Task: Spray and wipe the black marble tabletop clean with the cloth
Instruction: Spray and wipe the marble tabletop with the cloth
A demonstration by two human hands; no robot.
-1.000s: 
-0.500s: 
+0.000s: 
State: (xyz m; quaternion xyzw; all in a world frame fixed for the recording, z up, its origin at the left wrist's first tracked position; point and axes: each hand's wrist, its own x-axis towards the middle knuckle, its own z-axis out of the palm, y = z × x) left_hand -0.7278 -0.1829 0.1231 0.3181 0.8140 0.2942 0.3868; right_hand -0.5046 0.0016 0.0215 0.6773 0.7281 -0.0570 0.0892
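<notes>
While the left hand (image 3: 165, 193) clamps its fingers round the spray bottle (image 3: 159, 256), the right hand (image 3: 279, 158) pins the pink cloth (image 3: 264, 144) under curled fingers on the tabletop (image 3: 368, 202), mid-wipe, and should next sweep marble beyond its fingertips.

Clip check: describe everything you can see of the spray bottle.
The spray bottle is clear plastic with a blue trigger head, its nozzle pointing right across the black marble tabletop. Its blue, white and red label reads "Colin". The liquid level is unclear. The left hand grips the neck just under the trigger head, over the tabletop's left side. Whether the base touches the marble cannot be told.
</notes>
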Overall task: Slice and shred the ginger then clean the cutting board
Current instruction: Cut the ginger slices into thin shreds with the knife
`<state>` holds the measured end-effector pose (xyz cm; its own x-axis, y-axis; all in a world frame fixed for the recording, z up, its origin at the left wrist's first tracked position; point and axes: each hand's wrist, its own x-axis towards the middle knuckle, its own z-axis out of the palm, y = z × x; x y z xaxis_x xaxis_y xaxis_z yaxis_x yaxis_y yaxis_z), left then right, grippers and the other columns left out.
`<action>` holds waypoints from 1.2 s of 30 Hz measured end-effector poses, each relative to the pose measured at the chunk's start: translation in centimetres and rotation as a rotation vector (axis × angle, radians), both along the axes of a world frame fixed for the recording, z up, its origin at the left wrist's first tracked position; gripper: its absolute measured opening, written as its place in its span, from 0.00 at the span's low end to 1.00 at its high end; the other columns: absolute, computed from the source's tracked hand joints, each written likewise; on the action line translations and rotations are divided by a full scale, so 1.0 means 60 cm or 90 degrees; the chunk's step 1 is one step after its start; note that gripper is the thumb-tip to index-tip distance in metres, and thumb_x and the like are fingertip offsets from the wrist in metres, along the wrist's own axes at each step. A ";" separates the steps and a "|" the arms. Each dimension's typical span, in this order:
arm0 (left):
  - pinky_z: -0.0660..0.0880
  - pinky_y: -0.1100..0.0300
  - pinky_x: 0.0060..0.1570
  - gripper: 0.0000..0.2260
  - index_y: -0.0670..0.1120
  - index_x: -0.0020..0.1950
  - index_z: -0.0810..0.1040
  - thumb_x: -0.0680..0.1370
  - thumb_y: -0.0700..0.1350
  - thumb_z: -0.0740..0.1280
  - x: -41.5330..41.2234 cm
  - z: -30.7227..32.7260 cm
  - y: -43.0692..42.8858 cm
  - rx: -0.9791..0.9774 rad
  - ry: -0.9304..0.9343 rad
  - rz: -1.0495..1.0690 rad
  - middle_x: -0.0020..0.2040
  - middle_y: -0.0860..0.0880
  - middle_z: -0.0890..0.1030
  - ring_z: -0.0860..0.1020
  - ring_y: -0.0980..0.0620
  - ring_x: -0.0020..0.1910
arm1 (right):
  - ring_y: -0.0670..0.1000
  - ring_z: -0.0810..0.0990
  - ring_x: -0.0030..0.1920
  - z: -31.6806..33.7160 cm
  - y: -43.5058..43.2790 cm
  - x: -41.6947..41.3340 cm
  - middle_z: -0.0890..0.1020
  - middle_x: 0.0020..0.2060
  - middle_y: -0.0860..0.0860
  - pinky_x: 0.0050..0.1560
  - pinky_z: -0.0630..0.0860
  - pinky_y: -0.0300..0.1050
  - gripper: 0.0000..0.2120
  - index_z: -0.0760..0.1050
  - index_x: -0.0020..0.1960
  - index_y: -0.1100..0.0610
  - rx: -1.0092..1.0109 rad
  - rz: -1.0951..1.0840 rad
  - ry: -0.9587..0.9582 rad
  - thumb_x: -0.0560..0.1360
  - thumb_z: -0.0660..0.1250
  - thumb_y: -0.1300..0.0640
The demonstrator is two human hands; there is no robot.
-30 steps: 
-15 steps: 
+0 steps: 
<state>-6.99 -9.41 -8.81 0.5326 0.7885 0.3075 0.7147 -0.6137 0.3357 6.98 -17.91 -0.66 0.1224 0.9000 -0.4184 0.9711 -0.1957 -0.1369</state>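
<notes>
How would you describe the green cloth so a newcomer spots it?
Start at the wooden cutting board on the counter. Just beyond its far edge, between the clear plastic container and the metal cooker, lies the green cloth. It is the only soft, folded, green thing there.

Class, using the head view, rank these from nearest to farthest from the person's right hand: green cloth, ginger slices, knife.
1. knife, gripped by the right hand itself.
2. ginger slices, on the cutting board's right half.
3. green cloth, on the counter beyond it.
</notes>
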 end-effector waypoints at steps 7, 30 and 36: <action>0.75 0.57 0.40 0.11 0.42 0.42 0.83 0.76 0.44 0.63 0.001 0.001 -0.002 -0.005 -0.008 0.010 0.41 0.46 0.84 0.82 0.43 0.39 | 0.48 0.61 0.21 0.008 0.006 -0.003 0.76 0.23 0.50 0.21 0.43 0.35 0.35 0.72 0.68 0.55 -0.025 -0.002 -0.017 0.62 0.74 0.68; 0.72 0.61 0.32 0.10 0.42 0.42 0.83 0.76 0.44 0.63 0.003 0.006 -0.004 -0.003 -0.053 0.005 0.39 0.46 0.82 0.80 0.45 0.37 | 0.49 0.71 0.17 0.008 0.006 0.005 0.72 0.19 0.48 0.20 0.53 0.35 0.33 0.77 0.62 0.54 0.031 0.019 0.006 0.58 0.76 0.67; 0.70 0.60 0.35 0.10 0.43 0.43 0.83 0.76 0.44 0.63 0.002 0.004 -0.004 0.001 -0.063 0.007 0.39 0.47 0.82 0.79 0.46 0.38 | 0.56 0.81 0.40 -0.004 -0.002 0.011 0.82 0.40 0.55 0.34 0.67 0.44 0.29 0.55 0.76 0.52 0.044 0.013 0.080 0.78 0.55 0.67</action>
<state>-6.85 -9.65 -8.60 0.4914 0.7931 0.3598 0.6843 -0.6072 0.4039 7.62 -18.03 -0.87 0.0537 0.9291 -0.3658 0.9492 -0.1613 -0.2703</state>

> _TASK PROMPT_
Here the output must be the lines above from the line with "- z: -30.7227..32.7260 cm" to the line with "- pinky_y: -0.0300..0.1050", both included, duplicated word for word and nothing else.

> _EXPECTED ANSWER_
  - z: -30.7227..32.7260 cm
  - y: -43.0692..42.8858 cm
  - rx: -0.9791..0.9774 rad
  - ry: -0.9304..0.9343 rad
  - rz: -1.0495..1.0690 rad
  - middle_x: -0.0020..0.2040
  - middle_y: -0.0860..0.0880
  - middle_z: -0.0890..0.1030
  - ring_z: -0.0860..0.1020
  - ring_y: -0.0980..0.0620
  - ring_x: -0.0020..0.1910
arm1 (right):
  - ring_y: -0.0670..0.1000
  - ring_z: -0.0810..0.0990
  - ring_x: -0.0030..0.1920
  - z: -31.6806..33.7160 cm
  - y: -43.5058..43.2790 cm
  - x: -41.6947..41.3340 cm
  - middle_z: -0.0890..0.1020
  - middle_x: 0.0020..0.2060
  - middle_y: -0.0860..0.0860
  - pinky_x: 0.0050..0.1560
  - pinky_z: -0.0630..0.0860
  - pinky_y: -0.0300..0.1050

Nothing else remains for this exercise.